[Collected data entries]
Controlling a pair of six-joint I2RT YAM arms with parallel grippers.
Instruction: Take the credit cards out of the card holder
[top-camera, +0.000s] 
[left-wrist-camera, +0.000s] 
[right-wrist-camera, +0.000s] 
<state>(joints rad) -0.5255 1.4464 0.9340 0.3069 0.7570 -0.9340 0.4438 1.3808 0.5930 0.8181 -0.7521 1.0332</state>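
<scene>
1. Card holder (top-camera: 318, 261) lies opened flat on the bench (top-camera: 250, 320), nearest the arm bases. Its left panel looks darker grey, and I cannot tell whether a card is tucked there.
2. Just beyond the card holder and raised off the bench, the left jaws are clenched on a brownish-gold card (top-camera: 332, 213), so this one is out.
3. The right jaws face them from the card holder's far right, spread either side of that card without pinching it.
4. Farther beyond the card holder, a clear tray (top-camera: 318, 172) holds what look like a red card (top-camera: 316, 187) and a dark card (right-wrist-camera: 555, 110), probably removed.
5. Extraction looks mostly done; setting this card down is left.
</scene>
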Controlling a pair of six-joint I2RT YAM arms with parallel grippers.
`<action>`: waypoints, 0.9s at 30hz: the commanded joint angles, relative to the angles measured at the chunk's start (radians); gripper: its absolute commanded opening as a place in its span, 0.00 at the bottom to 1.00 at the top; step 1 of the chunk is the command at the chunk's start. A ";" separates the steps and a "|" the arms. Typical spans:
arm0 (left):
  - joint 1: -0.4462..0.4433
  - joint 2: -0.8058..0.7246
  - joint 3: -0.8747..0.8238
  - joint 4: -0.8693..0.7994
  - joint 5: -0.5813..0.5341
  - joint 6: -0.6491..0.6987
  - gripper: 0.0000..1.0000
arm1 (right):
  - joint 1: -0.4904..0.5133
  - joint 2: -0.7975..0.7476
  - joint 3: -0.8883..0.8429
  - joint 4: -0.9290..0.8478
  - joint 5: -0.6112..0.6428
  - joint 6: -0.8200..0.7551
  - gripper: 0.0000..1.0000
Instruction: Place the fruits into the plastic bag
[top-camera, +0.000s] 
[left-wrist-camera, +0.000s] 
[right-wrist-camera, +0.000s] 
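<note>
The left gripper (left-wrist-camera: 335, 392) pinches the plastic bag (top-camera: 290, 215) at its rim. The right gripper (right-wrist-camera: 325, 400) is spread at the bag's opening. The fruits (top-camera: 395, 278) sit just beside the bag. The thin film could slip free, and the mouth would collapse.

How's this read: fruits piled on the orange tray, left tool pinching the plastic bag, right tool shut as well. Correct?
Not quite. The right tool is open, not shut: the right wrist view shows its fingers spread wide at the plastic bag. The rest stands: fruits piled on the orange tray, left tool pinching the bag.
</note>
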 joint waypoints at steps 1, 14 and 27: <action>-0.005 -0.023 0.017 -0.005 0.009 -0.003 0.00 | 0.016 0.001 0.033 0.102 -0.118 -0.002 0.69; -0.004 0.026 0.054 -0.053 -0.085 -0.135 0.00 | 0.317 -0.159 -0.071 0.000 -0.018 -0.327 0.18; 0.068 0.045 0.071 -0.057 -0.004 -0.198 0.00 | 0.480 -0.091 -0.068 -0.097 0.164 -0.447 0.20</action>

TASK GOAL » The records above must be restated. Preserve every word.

REPLY »
Controlling a pair of six-joint I2RT YAM arms with parallel grippers.
Instruction: Take the credit cards out of the card holder
[top-camera, +0.000s] 
[left-wrist-camera, +0.000s] 
[right-wrist-camera, +0.000s] 
<state>(joints rad) -0.5255 1.4464 0.9340 0.3069 0.7570 -0.9340 0.4438 1.3808 0.5930 0.8181 -0.7521 1.0332</state>
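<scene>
1. Card holder (top-camera: 318, 261) lies opened flat on the bench (top-camera: 250, 320), nearest the arm bases. Its left panel looks darker grey, and I cannot tell whether a card is tucked there.
2. Just beyond the card holder and raised off the bench, the left jaws are clenched on a brownish-gold card (top-camera: 332, 213), so this one is out.
3. The right jaws face them from the card holder's far right, spread either side of that card without pinching it.
4. Farther beyond the card holder, a clear tray (top-camera: 318, 172) holds what look like a red card (top-camera: 316, 187) and a dark card (right-wrist-camera: 555, 110), probably removed.
5. Extraction looks mostly done; setting this card down is left.
</scene>
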Controlling a pair of six-joint I2RT YAM arms with parallel grippers.
`<action>`: waypoints, 0.9s at 30hz: the commanded joint angles, relative to the angles measured at the chunk's start (radians); gripper: its absolute commanded opening as a place in its span, 0.00 at the bottom to 1.00 at the top; step 1 of the chunk is the command at the chunk's start. A ";" separates the steps and a "|" the arms. Typical spans:
arm0 (left):
  - joint 1: -0.4462..0.4433
  - joint 2: -0.8058..0.7246
  - joint 3: -0.8747..0.8238
  - joint 4: -0.8693..0.7994
  - joint 5: -0.5813..0.5341
  - joint 6: -0.6491..0.6987
  - gripper: 0.0000..1.0000
arm1 (right):
  - joint 1: -0.4904..0.5133
  - joint 2: -0.7975..0.7476
  - joint 3: -0.8883..0.8429
  - joint 4: -0.9290..0.8478
  - joint 5: -0.6112..0.6428
  - joint 6: -0.8200..0.7551
  - gripper: 0.0000..1.0000
Instruction: Place the fruits into the plastic bag
[top-camera, +0.000s] 
[left-wrist-camera, +0.000s] 
[right-wrist-camera, +0.000s] 
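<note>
The left gripper (left-wrist-camera: 335, 392) pinches the plastic bag (top-camera: 290, 215) at its rim. The right gripper (right-wrist-camera: 325, 400) is spread at the bag's opening. The fruits (top-camera: 395, 278) sit just beside the bag. The thin film could slip free, and the mouth would collapse.

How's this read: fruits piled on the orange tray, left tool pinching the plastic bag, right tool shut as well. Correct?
Not quite. The right tool is open, not shut: the right wrist view shows its fingers spread wide at the plastic bag. The rest stands: fruits piled on the orange tray, left tool pinching the bag.
</note>
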 joint waypoints at steps 1, 14 and 27: <action>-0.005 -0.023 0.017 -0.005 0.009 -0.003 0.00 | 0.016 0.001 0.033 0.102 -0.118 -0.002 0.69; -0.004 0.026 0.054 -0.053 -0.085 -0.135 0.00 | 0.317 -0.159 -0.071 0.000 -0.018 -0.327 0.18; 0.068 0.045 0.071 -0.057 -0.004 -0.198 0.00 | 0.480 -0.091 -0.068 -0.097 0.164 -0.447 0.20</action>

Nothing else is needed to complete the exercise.